La prière vise donc l’accueil d’une présence découverte, reçue, désirée, demandée : une présence parfois immense, écrasante, comme le dit le psalmiste : « Tu me scrutes et me connais… tu surveilles ma route et mon gîte, et tous mes chemins te sont familiers… derrière et devant, tu me serres de près… Où m’en aller, pour être loin de ton souffle ? Où m’enfuir, pour être loin de ma face ? » (Ps 139, 1-7) ; une présence parfois infiniment silencieuse, jusqu’à prendre le visage, la forme de l’absence, de la présence cachée. Elle n’est jamais annexion de l’autre, mais respect de sa différence et désir de le connaître pour ce qu’il est. Même dans le silence qui nous oblige à discerner l’altérité de l’Autre, Dieu se révèle Père pour celui qui reconnaît être son enfant. Dans ce cas, le silence de la présence de Dieu n’apparaît pas comme indifférence, mais comme signe de sa gratuité et de sa liberté ; il est silence de patience et de pédagogie, où sa présence se distingue de mon désir, et ne se restreint pas aux images et aux idées que je me fais de lui. La présence est ainsi réponse non pas à un désir inquiet et convoitant la consommation de l’objet, mais réponse à l’attente humble, confiante, persévérante, de sa venue. La vraie rencontre en effet ne se réduit pas à un besoin de l’autre, mais elle va au-delà du besoin, jusqu’à l’acceptation de l'Absence, jusqu’au renoncement comme forme de reconnaissance de l’Autre. D’ailleurs, pour atteindre la Présence, il est nécessaire de passer à travers l’absence ; et pour parvenir à la rencontre et au dialogue, il est indispensable de vivre l’acceptation de la différence.

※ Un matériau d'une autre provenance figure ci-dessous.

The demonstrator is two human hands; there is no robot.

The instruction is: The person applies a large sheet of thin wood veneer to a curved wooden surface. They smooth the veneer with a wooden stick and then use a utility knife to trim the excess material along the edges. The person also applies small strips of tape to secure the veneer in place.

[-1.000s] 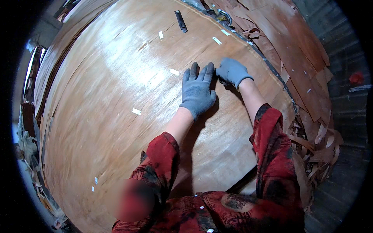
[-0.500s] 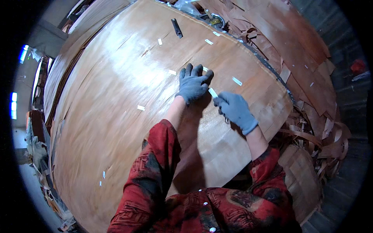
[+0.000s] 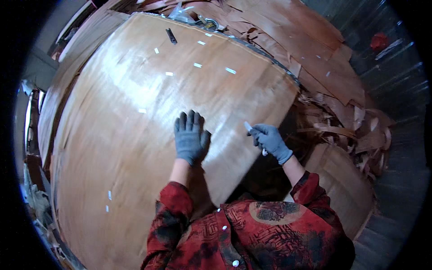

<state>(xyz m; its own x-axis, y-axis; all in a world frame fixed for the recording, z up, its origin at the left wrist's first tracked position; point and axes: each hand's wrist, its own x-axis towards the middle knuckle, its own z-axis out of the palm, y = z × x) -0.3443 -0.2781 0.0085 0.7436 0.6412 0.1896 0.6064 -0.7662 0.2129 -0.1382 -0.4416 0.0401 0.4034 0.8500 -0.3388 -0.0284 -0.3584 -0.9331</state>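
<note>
A broad light-brown wood veneer sheet (image 3: 112, 148) spreads in front of me, glossy where light strikes it. My left hand (image 3: 189, 143), in a grey glove, lies flat on it with the fingers outstretched. Near the sheet's right edge, my right hand (image 3: 271, 141), gloved too, is closed around a slim white object (image 3: 248, 127). One end of this object pokes out toward the left, and another white bit shows below the fingers; its kind is hidden. Small white strips, such as this one (image 3: 169, 74), dot the veneer.
A narrow dark tool (image 3: 171, 36) rests on the sheet's far part. Beyond the far edge are a clear plastic bag (image 3: 182, 13) and torn veneer sheets (image 3: 306, 49). Curled scraps (image 3: 344, 130) lie heaped at the right. More layered sheets (image 3: 74, 67) stand along the left.
My left hand has come back toward me across the veneer, away from the white strips. The right hand has also drawn nearer, beside the sheet's right edge. The whole view has shifted.
</note>
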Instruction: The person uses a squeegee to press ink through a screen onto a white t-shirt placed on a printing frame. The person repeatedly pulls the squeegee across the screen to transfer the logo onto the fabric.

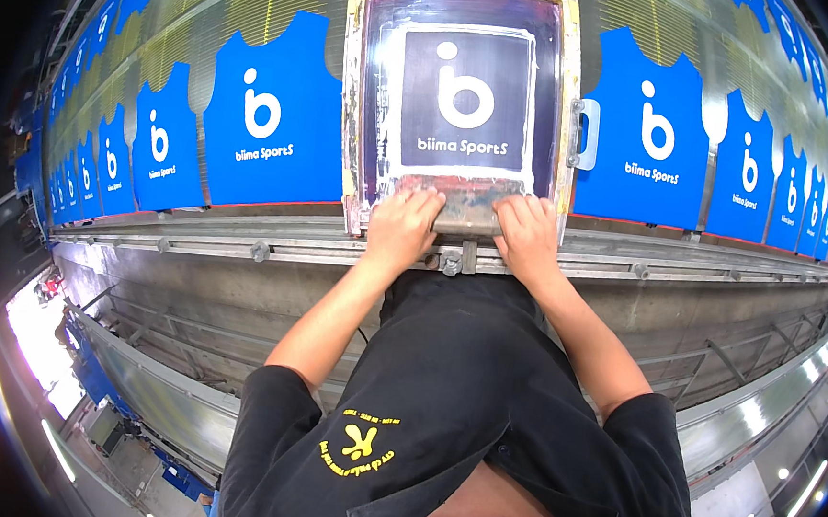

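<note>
A screen-printing frame [352, 110] lies on the long table straight ahead, with scuffed, paint-marked sides. White ink outlines the dark square stencil area [421, 96], where a white logo shows. Across the frame's near end rests a squeegee [470, 212] with a worn, stained metal body. My left hand [404, 227] is closed on the squeegee's left end, fingers curled over its top. On the opposite end, my right hand [528, 230] grips it the same way. The squeegee's blade edge is hidden.
Blue sleeveless shirt panels with white logos lie flat in rows on both sides, the nearest being the left panel [266, 104] and the right panel [648, 131]. A clear handle [587, 134] juts from the frame's right side. A metal rail [318, 251] with bolts runs along the table's near edge.
</note>
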The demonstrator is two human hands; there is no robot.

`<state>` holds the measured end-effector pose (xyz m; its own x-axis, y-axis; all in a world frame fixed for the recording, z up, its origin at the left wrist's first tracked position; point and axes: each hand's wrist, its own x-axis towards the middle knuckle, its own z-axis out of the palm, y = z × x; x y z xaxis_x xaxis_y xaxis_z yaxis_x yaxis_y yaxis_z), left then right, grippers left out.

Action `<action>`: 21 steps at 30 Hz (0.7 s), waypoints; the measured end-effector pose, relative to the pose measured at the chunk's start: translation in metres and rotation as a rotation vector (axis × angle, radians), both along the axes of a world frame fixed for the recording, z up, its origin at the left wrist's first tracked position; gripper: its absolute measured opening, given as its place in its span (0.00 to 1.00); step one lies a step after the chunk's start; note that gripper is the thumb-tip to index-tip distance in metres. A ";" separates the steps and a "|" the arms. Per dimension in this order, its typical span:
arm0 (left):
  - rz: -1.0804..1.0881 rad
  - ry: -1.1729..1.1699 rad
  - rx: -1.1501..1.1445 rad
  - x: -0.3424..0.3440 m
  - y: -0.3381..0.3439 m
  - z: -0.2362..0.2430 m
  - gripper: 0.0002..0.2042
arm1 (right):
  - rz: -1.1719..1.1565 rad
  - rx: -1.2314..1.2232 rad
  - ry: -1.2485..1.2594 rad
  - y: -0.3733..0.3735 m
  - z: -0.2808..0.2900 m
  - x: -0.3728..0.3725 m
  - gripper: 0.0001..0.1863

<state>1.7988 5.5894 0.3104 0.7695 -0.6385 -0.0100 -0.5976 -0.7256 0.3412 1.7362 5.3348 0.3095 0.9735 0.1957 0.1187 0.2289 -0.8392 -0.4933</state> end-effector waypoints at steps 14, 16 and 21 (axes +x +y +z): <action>-0.031 0.227 0.239 0.262 -0.068 0.041 0.22 | -0.015 -0.057 0.039 -0.060 0.018 0.232 0.20; -0.046 0.182 0.267 0.318 -0.088 0.047 0.22 | -0.066 -0.049 -0.018 -0.072 0.014 0.287 0.22; 0.052 0.066 0.186 0.321 -0.094 0.020 0.20 | -0.105 -0.021 -0.166 -0.070 -0.017 0.301 0.23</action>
<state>2.1198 5.4956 0.3303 0.7952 -0.5805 -0.1754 -0.5385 -0.8090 0.2357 2.0375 5.2650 0.2927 0.9561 0.0986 0.2760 0.2164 -0.8725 -0.4380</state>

Même notre écoute, qui nous prépare à la présence, est appelée à apprendre à écouter le silence de l’Autre, à l’accepter, sans laisser place à la tentation de nous projeter dans nos paroles, mais en nous unissant plutôt à la parole même de Jésus qui, dans l’Esprit saint, invoque et crie : « Abba, Père ! »
Et le Père, qui est toujours là, écoute dans le secret (voir Mt 6,4.6.18). Chaque jour, chaque heure, à chaque instant, notre cri s’unit ainsi à celui de l’Esprit qui invoque : « Seigneur, viens ! » (voir Ap 22,17).